• Exercise instructions:
Answer with the number of lines in the records that contain "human" and with nothing else.

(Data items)
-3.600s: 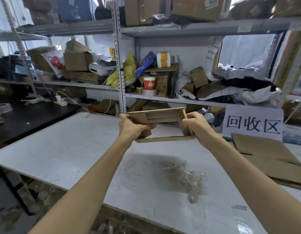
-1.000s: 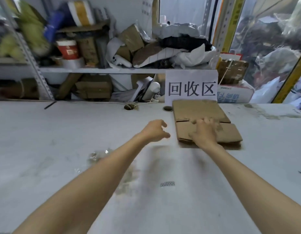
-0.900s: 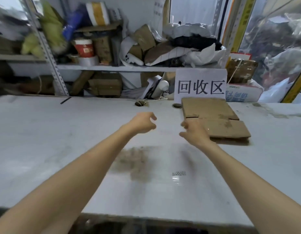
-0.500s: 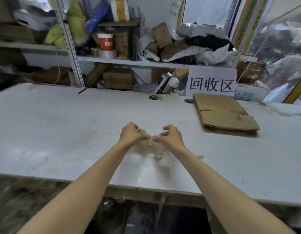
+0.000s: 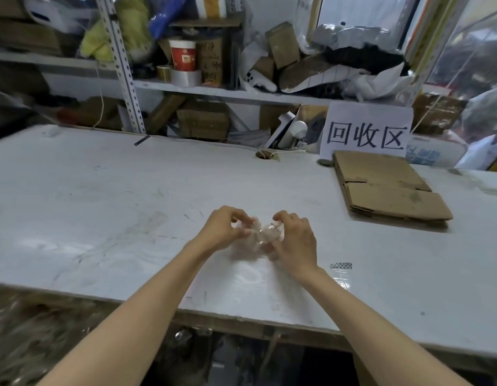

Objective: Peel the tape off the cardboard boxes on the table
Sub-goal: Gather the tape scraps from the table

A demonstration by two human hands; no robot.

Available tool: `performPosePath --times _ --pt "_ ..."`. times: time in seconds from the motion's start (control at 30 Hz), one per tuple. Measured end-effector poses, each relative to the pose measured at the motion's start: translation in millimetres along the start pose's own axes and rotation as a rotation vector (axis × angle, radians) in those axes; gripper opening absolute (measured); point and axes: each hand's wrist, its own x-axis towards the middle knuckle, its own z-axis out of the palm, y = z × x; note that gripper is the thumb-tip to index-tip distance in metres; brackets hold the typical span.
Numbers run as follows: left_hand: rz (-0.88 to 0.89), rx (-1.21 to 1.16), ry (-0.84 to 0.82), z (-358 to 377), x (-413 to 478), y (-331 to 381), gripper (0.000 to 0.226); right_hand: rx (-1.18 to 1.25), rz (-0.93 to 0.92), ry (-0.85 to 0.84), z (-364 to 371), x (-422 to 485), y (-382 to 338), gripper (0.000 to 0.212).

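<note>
- Clear, crinkled wad of tape point(image 5: 259, 232) at frame centre, low over the white table point(image 5: 102, 204), held between both hands.
- left hand point(image 5: 223, 228): fingers curled, thumb and fingertips pinching the wad's left side.
- right hand point(image 5: 294, 238): fingers curled over the wad's right side, gripping it; the thumb is hidden.
- Can't tell whether the wad touches the table.
- Flattened cardboard boxes point(image 5: 386, 190) lie stacked on the table at right of frame, well apart from the hands.
- White sign point(image 5: 367, 129) with black characters stands upright just behind the stack.
- Small checkered sticker point(image 5: 341, 265) is on the table near the right wrist, lower right of centre, with a glossy patch just below it.
- Shelf point(image 5: 213, 91) runs across the top of frame behind the table. It's cluttered: a red-and-white cup point(image 5: 183, 54) sits on a silver tape roll point(image 5: 186, 77), with boxes and bags to the right.
</note>
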Motion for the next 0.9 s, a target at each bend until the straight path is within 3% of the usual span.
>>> performPosePath --times 0.07,0.17,0.3,0.43,0.6,0.7,0.77,0.9 --pt "-0.019 -0.053 -0.008 2.4 1.5 0.3 0.019 0.04 0.045 -0.042 -5.9 -2.5 2.6 0.036" --pt "-0.025 -0.073 0.011 11.2 0.8 5.3 0.03 0.386 0.295 -0.175 -18.4 -0.2 6.5 0.043" --pt "-0.04 -0.048 0.067 23.1 5.0 18.3 0.045 0.602 0.453 -0.116 -16.7 -1.9 4.2 0.049" --pt "-0.04 0.003 0.107 30.0 2.1 16.3 0.04 0.657 0.379 -0.104 -10.8 -1.1 -1.4 0.062" --pt "-0.067 -0.194 -0.356 -13.2 6.9 3.4 0.048 0.568 0.108 -0.242 -16.3 7.6 0.7 0.036" --pt "-0.068 -0.257 -0.444 -28.6 12.9 0.5 0.048 0.493 -0.045 -0.226 -18.2 18.8 -1.1 0.027" --pt "-0.042 -0.232 -0.358 -29.3 18.5 -0.6 0.04 0.505 -0.05 -0.186 -16.8 26.6 -0.7 0.029" --pt "0.018 -0.034 -0.024 -8.5 22.5 -2.0 0.024 0.481 -0.027 -0.166 -10.1 35.9 1.8 0.027"
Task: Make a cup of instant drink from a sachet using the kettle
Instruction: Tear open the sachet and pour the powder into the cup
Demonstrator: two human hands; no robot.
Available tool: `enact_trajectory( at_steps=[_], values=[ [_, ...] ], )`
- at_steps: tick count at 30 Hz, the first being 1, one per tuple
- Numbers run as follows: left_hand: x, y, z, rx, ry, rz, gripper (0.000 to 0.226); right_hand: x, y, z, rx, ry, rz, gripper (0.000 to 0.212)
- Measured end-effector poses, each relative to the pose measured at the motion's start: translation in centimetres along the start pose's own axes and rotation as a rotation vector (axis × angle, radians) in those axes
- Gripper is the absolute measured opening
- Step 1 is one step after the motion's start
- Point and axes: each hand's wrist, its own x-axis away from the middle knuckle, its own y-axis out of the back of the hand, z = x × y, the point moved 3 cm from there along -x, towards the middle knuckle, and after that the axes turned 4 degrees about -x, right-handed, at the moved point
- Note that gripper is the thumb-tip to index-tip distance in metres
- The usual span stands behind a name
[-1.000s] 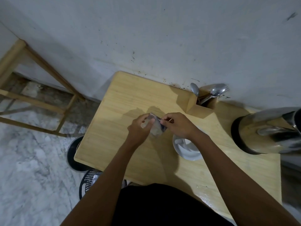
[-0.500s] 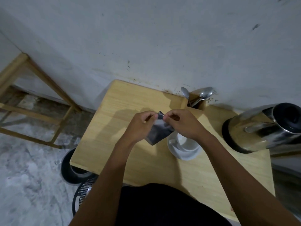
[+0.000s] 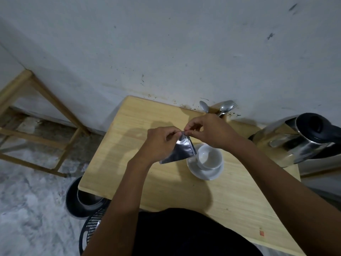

• Answer below:
2